Así que fui a sacar el saco de harina y el viejo serrucho de la canoa y los llevé a la casa. Dejé el saco donde solía estar y le hice un agujero en el fondo con el serrucho, porque allí no había cuchillos ni tenedores: padre lo cocinaba todo con la navaja. Después llevé el saco unas cien yardas por la hierba, entre los sauces, hacia el este de la casa, a un lago poco profundo que tenía cinco millas de ancho y estaba lleno de juncos y también de patos cuando era temporada. Había un riachuelo o un arroyo que salía de allí por el otro lado y que recorría millas y millas, no sé por dónde, pero no iba al río. La harina iba moviéndose y dejando una pequeña huella todo el camino del lago. Allí tiré también la piedra de afilar de padre, para que pareciese algo accidental. Después cerré el agujero del saco de harina con un cordel para que no cayera más y me lo volví a llevar con el serrucho a la canoa.
Ya hacía casi oscuro, así que dejé la canoa río abajo tapada por unos sauces que caían sobre la ribera y esperé a que saliera la luna. Amarré la canoa a un sauce; después comí algo y al cabo de un rato me eché en la canoa a fumar una pipa y a hacer un plan. Y voy y me digo: «Van a seguir la pista de ese saco de piedras hasta la orilla y después dragarán el río para buscarme. Van a seguir la huella de harina hasta el lago, bus-car por el arroyo que sale de él para encontrar a los ladrones que me mataron y se llevaron las cosas. No van a buscar en el río nada más que mi cadáver. Después se cansarán en seguida y ya no se preocuparán más por mí. Muy bien, puedo quedarme donde me apetezca. Con la isla de Jackson me basta; la conozco muy bien y aquí nunca viene nadie. Y después puedo ir al pueblo por las noches, buscar por ahí y llevarme lo que necesite. La isla de Jackson está bien».

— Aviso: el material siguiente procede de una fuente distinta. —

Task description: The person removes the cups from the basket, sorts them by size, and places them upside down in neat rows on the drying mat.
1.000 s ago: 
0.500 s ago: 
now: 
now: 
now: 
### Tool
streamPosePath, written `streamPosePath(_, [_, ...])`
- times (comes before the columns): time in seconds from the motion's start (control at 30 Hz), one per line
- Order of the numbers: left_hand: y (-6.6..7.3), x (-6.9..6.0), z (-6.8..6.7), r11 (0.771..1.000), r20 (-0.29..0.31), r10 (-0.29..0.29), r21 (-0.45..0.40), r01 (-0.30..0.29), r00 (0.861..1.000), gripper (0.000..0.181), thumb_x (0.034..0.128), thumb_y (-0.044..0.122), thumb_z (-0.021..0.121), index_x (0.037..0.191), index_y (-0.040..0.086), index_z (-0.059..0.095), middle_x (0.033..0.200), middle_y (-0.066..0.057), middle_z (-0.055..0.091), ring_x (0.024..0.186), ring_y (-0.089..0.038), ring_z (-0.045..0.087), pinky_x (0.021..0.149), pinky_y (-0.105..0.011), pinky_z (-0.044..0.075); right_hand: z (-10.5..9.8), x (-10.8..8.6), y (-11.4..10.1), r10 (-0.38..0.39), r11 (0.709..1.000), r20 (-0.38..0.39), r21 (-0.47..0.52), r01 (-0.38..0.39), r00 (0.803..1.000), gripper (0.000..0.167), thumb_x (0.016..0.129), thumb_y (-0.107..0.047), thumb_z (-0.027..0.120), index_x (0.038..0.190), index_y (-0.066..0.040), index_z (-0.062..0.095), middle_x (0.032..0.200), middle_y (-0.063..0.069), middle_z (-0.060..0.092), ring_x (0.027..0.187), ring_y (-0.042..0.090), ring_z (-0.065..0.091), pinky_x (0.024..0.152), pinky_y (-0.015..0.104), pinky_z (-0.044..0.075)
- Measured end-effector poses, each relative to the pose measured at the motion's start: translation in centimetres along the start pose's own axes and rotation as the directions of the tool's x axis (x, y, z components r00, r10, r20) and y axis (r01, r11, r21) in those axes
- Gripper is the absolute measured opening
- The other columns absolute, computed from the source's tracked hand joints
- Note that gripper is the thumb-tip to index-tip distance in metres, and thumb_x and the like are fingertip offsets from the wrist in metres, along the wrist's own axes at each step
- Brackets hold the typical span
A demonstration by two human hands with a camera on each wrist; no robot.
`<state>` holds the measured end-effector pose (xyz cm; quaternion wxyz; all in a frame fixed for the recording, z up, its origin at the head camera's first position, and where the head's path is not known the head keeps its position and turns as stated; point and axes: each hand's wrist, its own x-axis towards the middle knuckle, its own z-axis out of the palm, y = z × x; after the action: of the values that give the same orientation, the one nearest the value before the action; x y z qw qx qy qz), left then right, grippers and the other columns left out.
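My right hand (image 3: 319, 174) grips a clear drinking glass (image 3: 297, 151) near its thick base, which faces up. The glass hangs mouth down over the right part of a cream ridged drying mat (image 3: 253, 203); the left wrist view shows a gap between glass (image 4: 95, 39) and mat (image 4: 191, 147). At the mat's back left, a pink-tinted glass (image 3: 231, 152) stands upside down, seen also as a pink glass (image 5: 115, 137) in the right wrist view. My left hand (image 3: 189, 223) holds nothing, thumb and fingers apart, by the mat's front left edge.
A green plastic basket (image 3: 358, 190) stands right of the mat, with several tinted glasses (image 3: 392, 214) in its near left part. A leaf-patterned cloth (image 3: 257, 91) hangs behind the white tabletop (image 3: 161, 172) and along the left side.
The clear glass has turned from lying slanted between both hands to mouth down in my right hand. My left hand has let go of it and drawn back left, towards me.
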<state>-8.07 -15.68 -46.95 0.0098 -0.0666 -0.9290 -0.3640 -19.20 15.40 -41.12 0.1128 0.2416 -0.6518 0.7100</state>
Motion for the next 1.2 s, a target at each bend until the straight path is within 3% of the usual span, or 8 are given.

Estaba bastante cansado y sin darme cuenta me quedé dormido. Cuando me desperté no supe durante un momento dónde estaba. Me senté y miré a los lados, un poco asustado. Después me acordé. El río parecía tener millas y millas de ancho. La luna brillaba tanto que podían contarse los troncos que bajaban a la deriva, negros y silenciosos, a cientos de yardas de la orilla. Todo estaba en un silencio total y parecía ser tarde, olía a que era tarde. Ya sabéis a qué me refiero… No se con qué palabras decirlo.
Bostecé y me estiré a gusto, y estaba a punto de desamarrar para ponerme en marcha cuando oí un ruido en el agua. Escuché. En seguida comprendí lo que era. Era ese ruido acompasado y sordo que hacen los remos en los toletes en el silencio de la noche. Miré entre las ramas de los sauces y allí estaba: un bote en el río. No veía cuánta gente llevaba. Seguía acercándose, y cuando llegó frente a mí sólo llevaba a un hombre. Y yo voy y pienso: «A lo mejor es padre», aunque no lo esperaba.